Without any of the pictures, set down the data below exactly.

-- Opening Marker --

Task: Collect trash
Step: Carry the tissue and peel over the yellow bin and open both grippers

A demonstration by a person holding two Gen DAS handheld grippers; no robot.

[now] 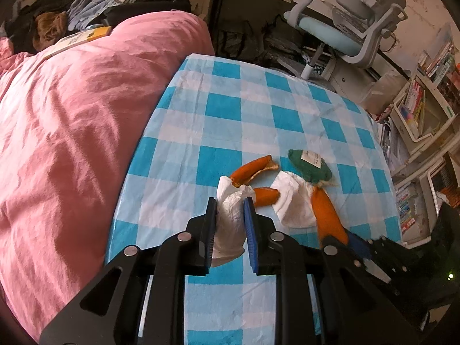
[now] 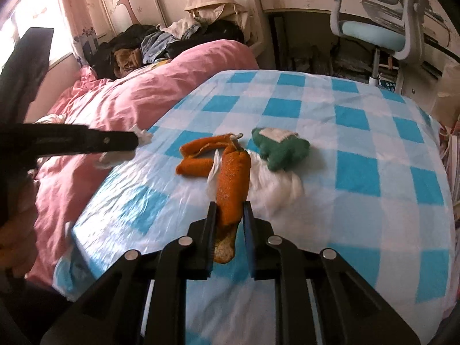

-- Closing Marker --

▸ **Worked solution**
Task: Collect trash
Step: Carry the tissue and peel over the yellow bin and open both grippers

A demonstration by a person holding two Gen DAS handheld grippers; no robot.

[now] 
[now] 

The required answer is now complete.